Hosea cried out, “My God will cast them away because they did not hearken unto Him, and they shall be wanderers among the nations” (9:17). But it appears that nobody who heard him paid any attention to his words or his grief.

It happened. That is the point. And Paul said that these things happened to Israel, “as examples for us, that we should not desire evil things, as those people did” (1Cor. 10:6), and that they “happened to them as examples, and they are written for our admonition . . . . Therefore, let him who thinks he stands take heed, lest he fall” (1Cor. 10:11–12).

If we are already saved, and if our salvation is assured whether we do God’s will or not, then how does God’s treatment of His people in the Old Testament serve as an example to us? The whole point of the history of Israel being preserved by God is to warn us of what God will do to His own people when they fail to keep the covenant they made with Him when they become His.

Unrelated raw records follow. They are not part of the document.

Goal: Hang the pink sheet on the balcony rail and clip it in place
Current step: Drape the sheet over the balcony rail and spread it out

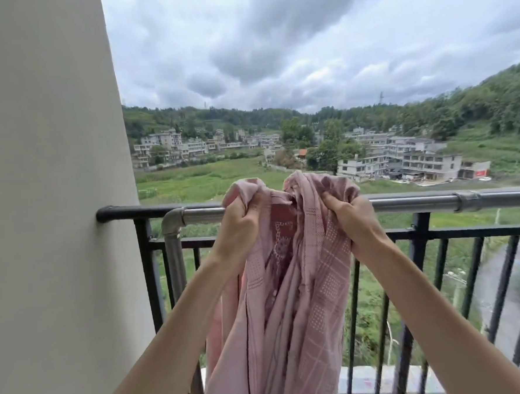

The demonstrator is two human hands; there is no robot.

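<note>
The pink sheet [289, 301], patterned with pale dots and lines, hangs bunched from both my hands down past the bottom of the view. My left hand [239, 228] grips a gathered fold at its top left, and my right hand [350, 218] grips another at its top right. Both fists sit level with the silver metal rail [420, 203], which runs across in front of the black balcony railing [419, 235]. The sheet's top edge rises just above the silver rail. Whether any cloth lies over the rail is hidden. No clips are in view.
A pale wall [49, 209] fills the left side, and both rails meet it there. The silver rail bends down at an elbow joint [172, 223] near the wall. Black vertical bars [502, 288] close the balcony below. Beyond lie fields, houses and wooded hills.
</note>
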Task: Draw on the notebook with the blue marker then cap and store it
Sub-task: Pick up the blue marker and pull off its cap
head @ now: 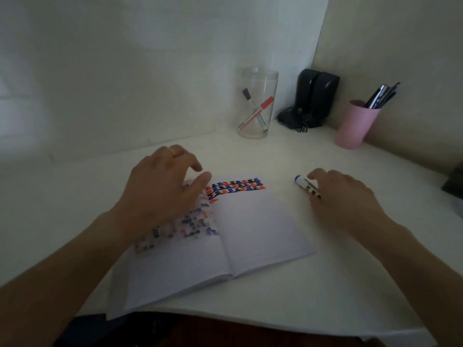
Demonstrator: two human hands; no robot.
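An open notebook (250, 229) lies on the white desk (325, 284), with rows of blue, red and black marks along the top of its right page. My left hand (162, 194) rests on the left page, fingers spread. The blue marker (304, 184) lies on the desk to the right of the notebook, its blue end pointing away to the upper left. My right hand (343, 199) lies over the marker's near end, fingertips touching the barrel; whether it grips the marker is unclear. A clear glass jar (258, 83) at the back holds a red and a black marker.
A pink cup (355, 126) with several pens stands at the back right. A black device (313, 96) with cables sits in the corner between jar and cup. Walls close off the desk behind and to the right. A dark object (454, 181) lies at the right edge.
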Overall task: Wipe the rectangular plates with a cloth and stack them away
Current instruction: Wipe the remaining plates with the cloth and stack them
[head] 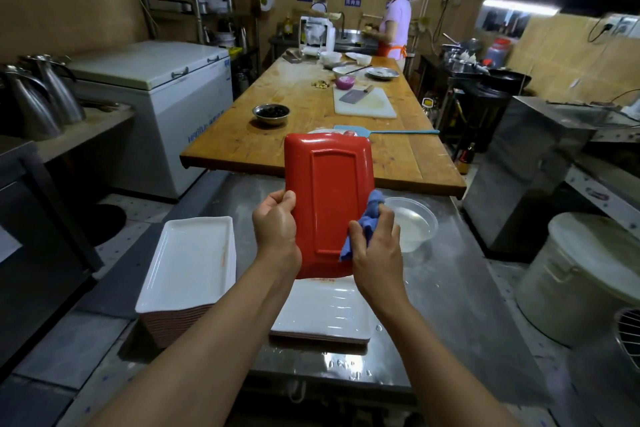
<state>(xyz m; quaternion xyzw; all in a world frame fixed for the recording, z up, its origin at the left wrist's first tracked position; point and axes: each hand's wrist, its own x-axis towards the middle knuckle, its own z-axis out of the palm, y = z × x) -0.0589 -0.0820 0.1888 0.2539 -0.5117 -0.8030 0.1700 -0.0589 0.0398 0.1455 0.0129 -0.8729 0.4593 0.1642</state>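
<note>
Plate (329, 198) gripped at left edge, cloth (363, 218) apparently touching right edge

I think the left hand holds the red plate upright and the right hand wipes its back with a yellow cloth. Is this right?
Not quite. In the head view the left hand holds the red plate upright and the right hand wipes its back, but the cloth is blue, not yellow.

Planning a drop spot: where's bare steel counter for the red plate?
Bare steel counter lies right of the short stack of white plates, below the clear plastic water bowl. Crowded: the tall white plate stack at the left edge; little room between the two stacks.
</note>
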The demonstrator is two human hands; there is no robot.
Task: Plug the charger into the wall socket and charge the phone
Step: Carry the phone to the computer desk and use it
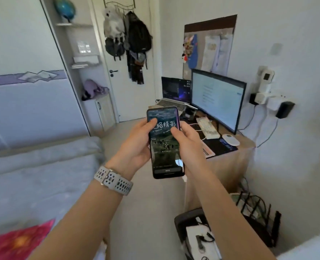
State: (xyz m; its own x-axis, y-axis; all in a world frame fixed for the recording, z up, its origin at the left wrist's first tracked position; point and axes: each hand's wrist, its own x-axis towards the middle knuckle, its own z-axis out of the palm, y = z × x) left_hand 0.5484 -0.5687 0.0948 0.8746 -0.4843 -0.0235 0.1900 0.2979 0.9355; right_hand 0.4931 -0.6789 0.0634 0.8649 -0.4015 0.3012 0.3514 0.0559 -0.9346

The point is that “if God did not spare the natural branches, He might not spare you, either” (Rom. 11:21). Or, as Jesus repeatedly said, one way or another, “Not everyone who says to me, Master! Master! will enter into the kingdom of heaven, but he who does the will of my Father who is in heaven” (e.g. Mt. 7:21). And Peter went so far as to say that it is better never come to Christ at all than after coming and being washed from sin, a child of God is unfaithful to the Lord. “For if after escaping the defilements of the world through the knowledge of the Lord and Savior Jesus Christ, they become involved in them again, and are overcome, their last state is worse than the first” (2Pet. 2:20–21).

“Worse than the beginning”! Isn’t it worse to have been called and cleansed by God and then have Him withdraw from us than never to have felt His love at all? Aren’t they in a worse state who have been received into the household of God, and then cast out, than are those who have never been in the family of God at all? It happened to many in Israel, and it has happened to many in this covenant. We must confess that it really happened. As deeply as it grieved God to do it, He withdrew Himself from His own people who did not walk uprightly with Him. And that fearful reality serves as a warning to us who believe.

Let’s cause our heavenly Father no heartache. He wants to care for us and to save us, and He will. All we have to do is humble ourselves and co-operate with His love. Let us resolve to “be followers of God, as dear children, and live in love, as Christ also loved us.” Let’s make our loving heavenly Father happy, not sad.